Das Gegenteil von Rechtfertigung
„Aber ich hab’ doch gar nichts gemacht!“ hat im Ho’oponopono nichts zu suchen. Statt angestrengt abzublocken, entspannen Sie sich in der schönen Allmachtsphantasie, dass alles irgendwie von Ihnen mitverursacht wird. So bietet das regelmäßig durchgeführte Ritual Raum, Schuld freimütig zu bekennen, Reue zu zeigen und Vergebung zu empfangen (aber auch zu gewähren). Praktisch: Moderne Versionen des Vergebungsrituals können Sie nicht nur ohne Heilpriester oder Familienmediator, sondern auch allein mit sich durchführen. Wann immer Sie und Ihr Partner also wieder aneinander geraten, Sie sich verärgert, verletzt, übergangen fühlen oder einfach verhindern wollen, dass Sie an unpassender Stelle in die Luft gehen, nehmen Sie sich aus dem Feld. Suchen Sie sich eine Ecke, in der Sie ungestört mit sich selber konferieren können, und denken oder sagen Sie dabei nacheinander:
1. Ich liebe Dich
Wäre ich mit jemand anderem, der wahlweise weniger streitsüchtig, phlegmatisch oder chronisch beleidigt ist, nicht besser dran? Oder mit jemandem, der mich zur Abwechslung mal wirklich unterstützt und motiviert in dem, was ich mir vorgenommen habe? Kurz erwäge ich eine Trennung zugunsten dieses namenlosen Jemands. Doch egal, welchen Partner ich mir suche, bei jedem werden sich andere Verfehlungen ergeben – von seiner, aber auch von meiner Seite. Statt die Probleme, die daraus in unserer Beziehung entstehen, reflexartig weg haben zu wollen, sollte ich diese einmal wirklich ansehen und im Kern erspüren (s.u.). Bewegung kann erst entstehen, wenn es möglich ist zu sagen: Ich liebe und respektiere Dich trotzdem. Und das sage ich am besten nicht nur dem Partner sondern auch zu mir selbst.
2. Es tut mir leid
Wofür bitte soll ich mich entschuldigen? Ich habe doch Recht! Aber will ich Recht haben oder glücklich sein? Also gehe ich für einen Moment davon aus, dass ich für alles, was ich erlebe, auch selbst verantwortlich bin. Ich konzentriere mich auf das Problem und lasse mir von meiner inneren Führung zeigen, was ich dazu beigetragen habe. Beispiele Streitsucht, Phlegma und beleidigte Leberwurst: Vielleicht bin ich eben Konflikten zu sehr aus dem Weg gegangen, habe den anderen mit meiner Dynamik gelähmt oder bin tatsächlich ausfallend geworden, weil mir etwas nicht passte. Und wie viel Kraft und Energie kann mein Partner wohl noch aufbringen, wenn ich mit meinen ambitionierten Vorhaben stets am Ende eines anstrengenden Wochentages zu Hochform auflaufe? Oder der berühmte wunde Punkt: Was hat mich geprägt, dass ich in bestimmten Situationen so und nicht anders auf meinen Partner reagiere?

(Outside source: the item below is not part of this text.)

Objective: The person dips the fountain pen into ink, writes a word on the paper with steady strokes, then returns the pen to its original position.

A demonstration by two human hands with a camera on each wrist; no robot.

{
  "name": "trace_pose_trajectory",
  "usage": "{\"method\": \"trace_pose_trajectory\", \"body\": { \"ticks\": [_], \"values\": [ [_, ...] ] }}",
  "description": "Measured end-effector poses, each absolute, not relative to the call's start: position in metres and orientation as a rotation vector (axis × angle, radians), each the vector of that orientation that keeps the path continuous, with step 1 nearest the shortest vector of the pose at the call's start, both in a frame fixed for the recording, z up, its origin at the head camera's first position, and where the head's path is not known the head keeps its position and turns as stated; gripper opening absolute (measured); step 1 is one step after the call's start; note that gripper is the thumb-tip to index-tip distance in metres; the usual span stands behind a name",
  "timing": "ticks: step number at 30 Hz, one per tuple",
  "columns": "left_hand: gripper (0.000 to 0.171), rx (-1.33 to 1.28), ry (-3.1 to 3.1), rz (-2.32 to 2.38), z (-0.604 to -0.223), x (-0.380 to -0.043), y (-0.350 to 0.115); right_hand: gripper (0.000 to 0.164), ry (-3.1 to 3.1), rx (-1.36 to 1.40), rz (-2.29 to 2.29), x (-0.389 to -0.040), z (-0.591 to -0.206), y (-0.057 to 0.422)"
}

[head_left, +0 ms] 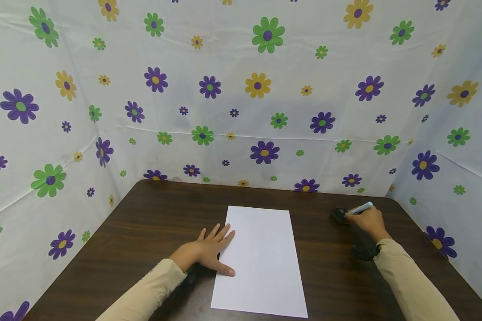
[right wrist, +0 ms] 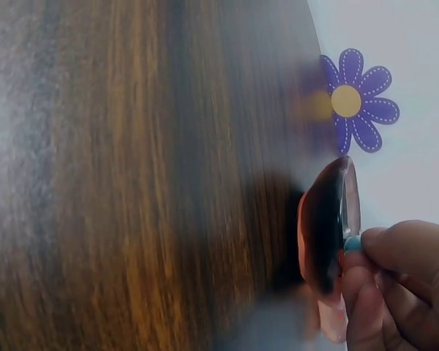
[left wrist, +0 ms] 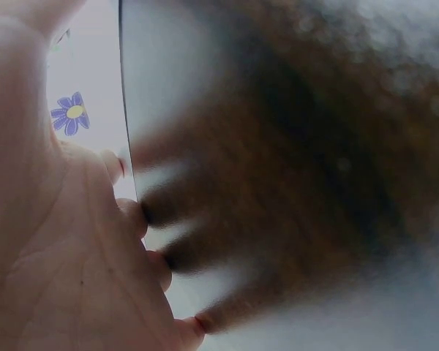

Woher kommen meine Erwartungen, die regelmäßig enttäuscht werden? Das hat dann mit ihm oder ihr im Grunde nichts zu tun. Schon gar nicht, wenn ich meine Erwartungen nicht offen geäußert habe. Doch, es stimmt. Es tut mir leid, dass wir durch meinen Beitrag in diese missliche Situation geraten sind.
3. Vergib mir
Jetzt, wo ich die Kröte meines eigenen Anteils geschluckt habe, perlt sie mir ganz von selbst über die Lippen: Die Bitte um Vergebung. Wie erleichternd! Spielt überhaupt keine Rolle, dass mein Partner nebenan auf der Couch noch wie Sauerampfer vor sich hin gärt. Vielleicht gehe ich mit meinen Erkenntnissen nachher versöhnlich auf ihn/sie zu. Aber schon jetzt, da ich mir selbst verzeihe, geht es mir besser. Und ich sehe wieder, dass es trotz Widrigkeiten viel Schönes in unserem Liebesleben gibt. Kann ich dann nicht auch meinem Gegenüber vergeben?
4. Ich danke Dir
Ich danke meinem Partner, dass wir bis hierhin gekommen sind. Ich danke auch dafür, was ich an ihm habe. Ich danke dem Problem, denn es hat mir endgültig gezeigt, dass ich meinen Partner nicht verändern kann. Veränderung fängt bei mir an. „Du zuerst!“ bringt uns beide nicht weiter. Ich danke dafür, dass Veränderung jetzt möglich ist und bin gespannt, wie uns das „zurecht rückt“.